The six-seater plane -- a 62-year-old seaplane re-fitted with a fully electric 750 horsepower motor -- took off from Vancouver on Tuesday and was airborne for less than 15 minutes, according to the news agency AFP.
Greg McDougall, CEO and founder of Harbour Air, piloted the inaugural flight on one of his company's aircraft.
"Today, we made history," said McDougall, who praised his company's "innovation" in achieving a "world-first milestone."
The flight marks the start of the third aviation age -- "the electric age" -- according to a statement made by Harbour Air on its website.
Harbour Air didn't immediately respond to a CNN request for comment.
Roei Ganzarski, CEO of magniX, the Australian electric motor manufacturer who worked with Harbour Air on the project, said in a statement that the whole transportation sector -- and the aviation industry in particular -- is "ripe for a massive disruption."
Ganzarski added that this flight proves that "low-cost, environmentally friendly, commercial electric air travel" could be possible in the "very near future."
The lithium battery power used on the test flight could fly a plane of that size about 100 miles (160 kilometers), the news agency AFP reported Ganzarski as saying.
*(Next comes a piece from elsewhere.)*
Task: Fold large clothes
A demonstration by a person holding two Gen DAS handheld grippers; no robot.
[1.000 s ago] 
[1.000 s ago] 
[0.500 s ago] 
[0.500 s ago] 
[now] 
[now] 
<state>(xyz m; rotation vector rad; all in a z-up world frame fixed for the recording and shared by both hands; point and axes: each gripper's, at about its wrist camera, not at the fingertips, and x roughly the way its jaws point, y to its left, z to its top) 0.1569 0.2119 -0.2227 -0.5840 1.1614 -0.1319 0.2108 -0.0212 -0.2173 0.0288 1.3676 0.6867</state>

Harbour Air and magniX will now start the certification process, hoping to make the rest of Harbour Air's fleet electric-powered.
Founded in 1982, Harbour Air currently runs up to 300 daily flights, providing transport links along the coast of British Columbia.
All-electric powered aircraft are also being developed elsewhere in the world, including in the UK.
Cranfield Aerospace Solutions (CAeS) in England announced in November that it is working on electric planes, estimating that commercial flights might start as early as 2023.